Work item: Only one stretch of the data below should be repeated: the lines from the line containing "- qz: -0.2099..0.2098" through the line containing "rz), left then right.", inclusive, exactly as they are.

Provided records:

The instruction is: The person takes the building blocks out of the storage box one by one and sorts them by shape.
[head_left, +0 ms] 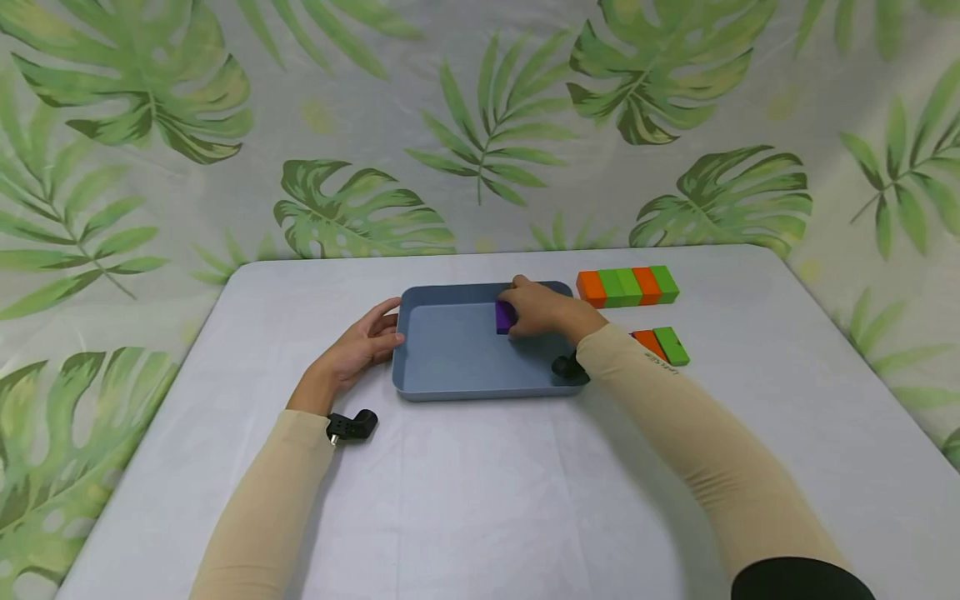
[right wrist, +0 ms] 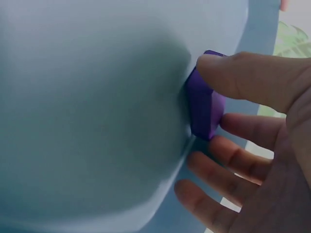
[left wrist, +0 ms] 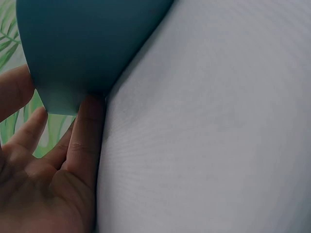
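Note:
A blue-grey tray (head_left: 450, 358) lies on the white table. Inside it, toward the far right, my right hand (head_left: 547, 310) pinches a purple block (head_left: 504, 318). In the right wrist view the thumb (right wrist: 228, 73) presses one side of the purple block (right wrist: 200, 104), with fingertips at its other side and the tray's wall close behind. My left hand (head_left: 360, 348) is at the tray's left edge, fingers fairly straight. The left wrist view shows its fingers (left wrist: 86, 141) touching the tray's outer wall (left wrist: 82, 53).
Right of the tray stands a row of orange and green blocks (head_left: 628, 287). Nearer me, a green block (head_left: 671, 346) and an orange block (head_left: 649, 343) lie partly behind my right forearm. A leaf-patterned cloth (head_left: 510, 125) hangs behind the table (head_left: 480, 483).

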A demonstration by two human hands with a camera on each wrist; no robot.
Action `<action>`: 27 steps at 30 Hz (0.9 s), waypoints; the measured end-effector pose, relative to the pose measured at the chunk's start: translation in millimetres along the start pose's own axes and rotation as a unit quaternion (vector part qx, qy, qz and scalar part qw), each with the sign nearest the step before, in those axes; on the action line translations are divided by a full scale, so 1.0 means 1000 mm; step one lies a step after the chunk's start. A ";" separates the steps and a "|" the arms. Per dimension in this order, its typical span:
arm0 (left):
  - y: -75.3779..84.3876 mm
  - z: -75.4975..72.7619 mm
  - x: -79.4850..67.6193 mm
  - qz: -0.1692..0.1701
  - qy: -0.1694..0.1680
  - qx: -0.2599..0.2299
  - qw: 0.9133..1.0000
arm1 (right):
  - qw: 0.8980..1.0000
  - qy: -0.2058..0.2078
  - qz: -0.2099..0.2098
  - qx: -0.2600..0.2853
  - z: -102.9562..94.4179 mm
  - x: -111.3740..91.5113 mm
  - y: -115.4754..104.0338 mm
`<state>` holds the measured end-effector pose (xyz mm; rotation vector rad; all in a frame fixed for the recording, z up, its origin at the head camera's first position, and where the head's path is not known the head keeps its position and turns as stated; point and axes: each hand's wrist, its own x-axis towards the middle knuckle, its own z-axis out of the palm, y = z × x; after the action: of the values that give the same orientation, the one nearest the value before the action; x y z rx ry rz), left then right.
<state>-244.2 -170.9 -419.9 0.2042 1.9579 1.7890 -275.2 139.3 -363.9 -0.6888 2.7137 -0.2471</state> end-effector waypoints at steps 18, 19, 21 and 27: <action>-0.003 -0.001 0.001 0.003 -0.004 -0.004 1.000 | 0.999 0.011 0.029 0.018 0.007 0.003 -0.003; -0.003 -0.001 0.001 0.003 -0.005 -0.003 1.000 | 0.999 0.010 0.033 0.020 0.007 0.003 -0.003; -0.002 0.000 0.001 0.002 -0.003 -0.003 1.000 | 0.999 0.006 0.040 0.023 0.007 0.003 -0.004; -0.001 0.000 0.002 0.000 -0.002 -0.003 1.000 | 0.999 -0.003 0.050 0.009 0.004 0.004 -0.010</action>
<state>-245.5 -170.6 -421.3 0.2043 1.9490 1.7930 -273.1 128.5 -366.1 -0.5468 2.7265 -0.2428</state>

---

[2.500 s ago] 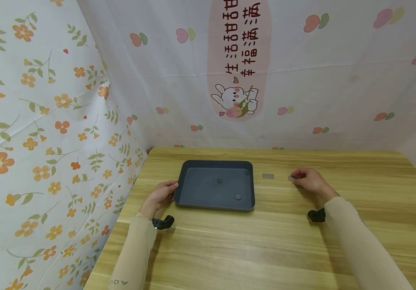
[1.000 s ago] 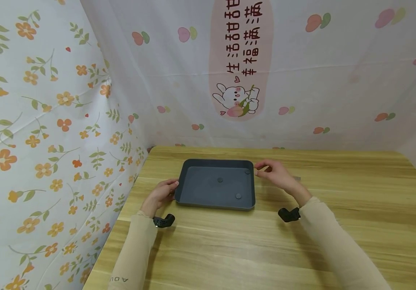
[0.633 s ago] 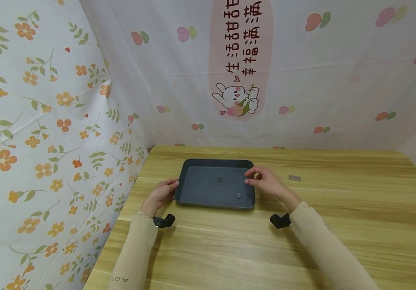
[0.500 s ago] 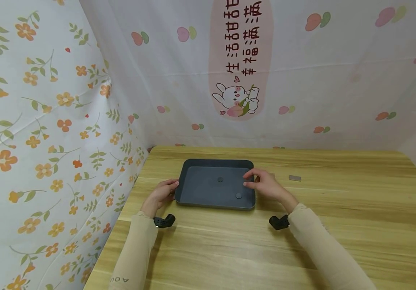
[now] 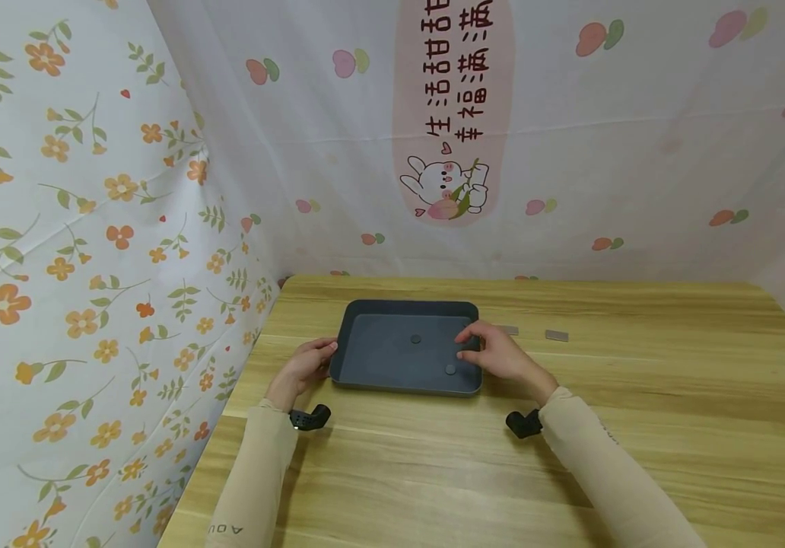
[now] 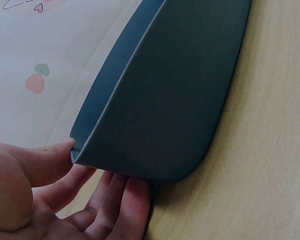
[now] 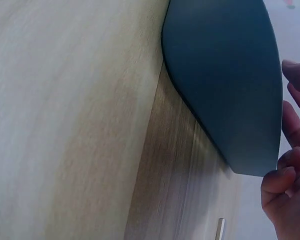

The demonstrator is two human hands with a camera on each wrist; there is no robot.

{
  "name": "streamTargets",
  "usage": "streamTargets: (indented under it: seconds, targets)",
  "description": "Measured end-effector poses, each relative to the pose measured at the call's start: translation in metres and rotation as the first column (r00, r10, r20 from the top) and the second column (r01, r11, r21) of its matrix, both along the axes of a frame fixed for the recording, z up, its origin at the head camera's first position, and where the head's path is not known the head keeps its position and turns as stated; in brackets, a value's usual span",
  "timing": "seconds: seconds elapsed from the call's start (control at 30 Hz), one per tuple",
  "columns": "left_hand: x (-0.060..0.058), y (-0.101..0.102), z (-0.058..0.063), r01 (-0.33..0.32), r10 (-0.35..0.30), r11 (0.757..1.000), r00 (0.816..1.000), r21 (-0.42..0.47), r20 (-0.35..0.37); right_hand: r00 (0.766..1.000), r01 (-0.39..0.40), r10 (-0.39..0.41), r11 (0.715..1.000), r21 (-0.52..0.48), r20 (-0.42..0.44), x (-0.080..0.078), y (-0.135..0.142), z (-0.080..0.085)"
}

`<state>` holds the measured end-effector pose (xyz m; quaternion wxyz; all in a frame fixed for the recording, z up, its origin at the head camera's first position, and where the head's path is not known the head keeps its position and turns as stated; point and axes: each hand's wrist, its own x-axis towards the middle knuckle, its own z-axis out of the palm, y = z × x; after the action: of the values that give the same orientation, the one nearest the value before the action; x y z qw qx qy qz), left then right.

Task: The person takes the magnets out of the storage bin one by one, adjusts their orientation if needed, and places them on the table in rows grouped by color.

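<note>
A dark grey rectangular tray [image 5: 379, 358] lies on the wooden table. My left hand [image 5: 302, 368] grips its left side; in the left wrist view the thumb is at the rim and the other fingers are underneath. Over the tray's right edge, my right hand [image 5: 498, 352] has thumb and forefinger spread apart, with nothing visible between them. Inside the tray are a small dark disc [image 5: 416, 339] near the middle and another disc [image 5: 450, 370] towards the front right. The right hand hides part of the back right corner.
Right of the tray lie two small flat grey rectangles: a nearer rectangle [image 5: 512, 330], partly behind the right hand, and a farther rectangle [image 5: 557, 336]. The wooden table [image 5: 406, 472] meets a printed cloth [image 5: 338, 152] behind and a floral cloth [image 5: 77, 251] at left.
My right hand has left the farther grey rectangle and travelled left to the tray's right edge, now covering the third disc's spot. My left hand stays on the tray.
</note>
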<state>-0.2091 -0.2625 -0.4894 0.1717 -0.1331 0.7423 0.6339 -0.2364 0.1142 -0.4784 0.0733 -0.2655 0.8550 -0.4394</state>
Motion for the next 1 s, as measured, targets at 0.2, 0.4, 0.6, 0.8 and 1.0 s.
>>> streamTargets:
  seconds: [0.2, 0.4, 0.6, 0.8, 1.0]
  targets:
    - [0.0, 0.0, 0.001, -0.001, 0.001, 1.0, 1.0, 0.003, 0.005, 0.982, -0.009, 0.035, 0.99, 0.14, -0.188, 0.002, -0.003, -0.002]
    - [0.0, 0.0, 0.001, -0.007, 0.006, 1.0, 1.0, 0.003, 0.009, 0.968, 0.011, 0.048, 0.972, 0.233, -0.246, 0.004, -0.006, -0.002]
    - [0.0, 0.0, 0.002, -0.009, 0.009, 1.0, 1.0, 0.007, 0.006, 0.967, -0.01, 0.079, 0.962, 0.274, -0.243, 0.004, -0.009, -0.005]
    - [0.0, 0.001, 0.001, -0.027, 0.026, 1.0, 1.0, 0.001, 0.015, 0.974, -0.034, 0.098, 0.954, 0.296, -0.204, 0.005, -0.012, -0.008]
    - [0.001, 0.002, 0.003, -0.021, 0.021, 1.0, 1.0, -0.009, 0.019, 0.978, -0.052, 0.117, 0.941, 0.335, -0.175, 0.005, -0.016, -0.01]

Result for this task:
  - qz: -0.2099..0.2098
  - qx: -0.2600..0.2853
  - z: -102.9562..94.4179 mm
  - x: -111.3740..91.5113 mm
  - y: -115.4754..104.0338 mm
`<state>` holds the measured end-effector pose (xyz mm; rotation vector rad; all in a frame fixed for the recording, z up, its origin at the head camera's first position, and where the head's path is not known the head keeps its position and turns as stated; point and axes: each hand's wrist, its own x-axis towards the middle knuckle, its own z-axis out of the palm, y = z × x; after the action: of the values that give the same orientation, the one nearest the value before the action; x y z rx ry rz), left then right.

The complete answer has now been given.